Радость может находить и отходить волнами, горе запахивает более глубоко. Избави Бог! Приготовиться к этому нельзя – разве что стоять в полумраке храма и молиться, чтобы Господи учил радоваться приближению своего царствия, а здешние времена уж бы и сократил. Смерть неизбежна, кому-то суждено умереть самому, кому-то – пораньше – от смерти ребенка. Зинаида Николаевна Пастернак приняла смерть мученическую: старший сын умирал в сознании, по времени, – никакие крысы пять лет внутренности грызть не будут. Ее пытка длилась именно столько, Адик состояние свое понимал, конечности ему резали частями, шла неизвестно чем долженствующая окончиться война, отец был арестован, мать – в далекой эвакуации в Татарии с его младшими братьями. Он сильно страдал перед смертью. Значит, о Зинаиде Николаевне Пастернак после 1945 года (день смерти старшего сына Нейгаузов – 25 апреля) – или хорошо, или ничего.

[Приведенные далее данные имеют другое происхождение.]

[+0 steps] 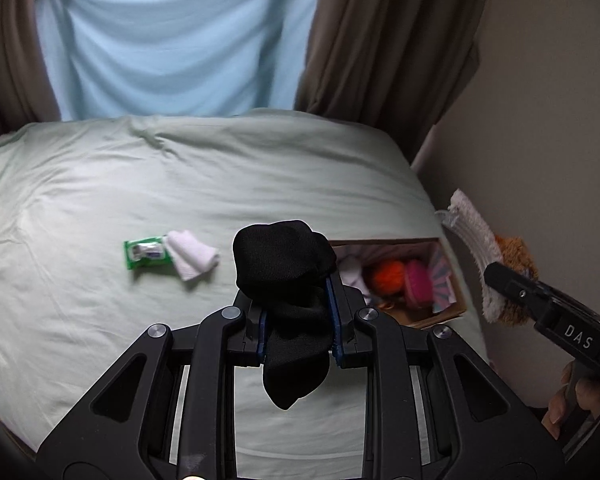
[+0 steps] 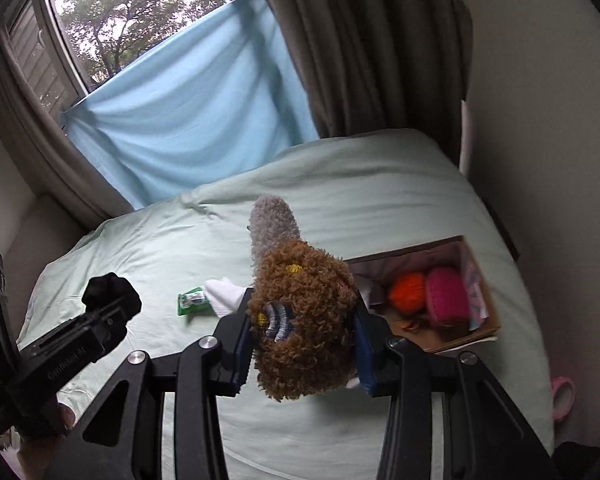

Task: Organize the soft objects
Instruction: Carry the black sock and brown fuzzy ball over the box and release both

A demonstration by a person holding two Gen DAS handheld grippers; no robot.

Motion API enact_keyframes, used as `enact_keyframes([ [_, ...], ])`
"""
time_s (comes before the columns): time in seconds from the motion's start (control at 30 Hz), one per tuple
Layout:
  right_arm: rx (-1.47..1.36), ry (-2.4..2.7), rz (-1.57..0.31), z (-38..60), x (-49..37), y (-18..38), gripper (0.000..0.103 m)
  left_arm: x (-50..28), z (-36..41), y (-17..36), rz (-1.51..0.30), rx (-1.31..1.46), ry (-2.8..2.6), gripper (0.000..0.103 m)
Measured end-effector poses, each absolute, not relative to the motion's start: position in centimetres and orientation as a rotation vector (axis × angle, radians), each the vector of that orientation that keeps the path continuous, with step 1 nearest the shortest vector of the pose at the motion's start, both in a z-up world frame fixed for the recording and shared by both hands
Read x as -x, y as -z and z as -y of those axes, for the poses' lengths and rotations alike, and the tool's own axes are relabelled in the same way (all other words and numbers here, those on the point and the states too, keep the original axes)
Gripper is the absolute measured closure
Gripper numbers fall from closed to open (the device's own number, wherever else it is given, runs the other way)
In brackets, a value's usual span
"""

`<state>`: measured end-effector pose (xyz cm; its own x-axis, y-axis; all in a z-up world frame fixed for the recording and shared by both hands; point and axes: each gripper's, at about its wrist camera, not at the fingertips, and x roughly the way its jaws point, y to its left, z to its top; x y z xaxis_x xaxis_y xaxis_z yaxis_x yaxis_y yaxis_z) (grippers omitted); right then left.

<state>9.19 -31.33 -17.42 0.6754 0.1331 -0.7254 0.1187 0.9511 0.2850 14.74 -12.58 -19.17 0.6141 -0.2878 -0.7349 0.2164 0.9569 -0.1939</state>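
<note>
Left gripper clamps black sock (toe hanging); right gripper clamps upright fuzzy sock.

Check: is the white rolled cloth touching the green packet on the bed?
Touching. In the left wrist view the white rolled cloth overlaps the green packet's right end, no sheet showing between them.

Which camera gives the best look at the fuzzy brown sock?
The right wrist view: the fuzzy brown sock fills the centre, clamped in the right gripper, embroidery visible. The left wrist view shows only its side at the right edge.
</note>
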Motion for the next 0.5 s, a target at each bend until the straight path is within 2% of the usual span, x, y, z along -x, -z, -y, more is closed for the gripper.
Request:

Пастернак совершенно точно знал, что если б он женился на Ивинской, они все равно остались бы с ней дачничать в кривой сторожке Кузьмича, в деревне, за ручьем – рядом, но не вместе с писательскими ДАЧАМИ. Для Пастернака это был бы лишний кукиш оставшимся в казенных хоромах коллегам. А к тому же больше похоже на юность – и Ивин-ской такие игры тоже по душе, это почти что переодевание. О чем лучше мечтать, когда уже седьмой десяток к концу идет, да и худо-бедно – не на расстеленном в ширину плаще, можно и пристройку какую сделать, а то и домик купить – в общем, хорошо, хорошо, все было бы хорошо, и она не стала бы изумлять его ранними претензиями к Зинаиде Николаевне. Он бы оставил, как оставлял «простой и кроткой» Евгении Владимировне с сыном, выданную ему двухкомнатную квартиру на Тверском бульваре, а сам вчетвером ехал в не устраивавшую более Женю коммуналку на Волхонке. Только вот после его смерти, случись (случилось скоро), времена были безбытные, бесписьменные (вон по скольку детей на директоров заводов матери записывали, ко Льву Ландау на смертном одре являлась любовница, заявляя, что он не успел развестись с женой, и ей приседали и врачи, и физики) – может, на всякий случай и Пастернак поостерегся: у Ивинской на руках какие-то бумаги, доверенности, свидетели были и пр. Он не звал Ивинскую проститься и, когда Зинаида Николаевна предложила, не разрешил пригласить ее навестить его перед смертью. Пишут, что, мол, не хотел, чтобы видела его в неприглядном болезненном виде. Исследователи услужливо передергивают, превращая в пародию на и без того слишком резкий эпизод: когда Пастернак отказался встречаться с вернувшейся после лагеря Ивинской, попросив ее дочь передать ей, что отношения должны закончиться (дочь могла ответить материнскими словами по подобному же случаю: с какой стати!) – все из-за того, что боялся, что Ивинская за пять лет лагеря подурнела и постарела и ему, очевидно, уже не понравится.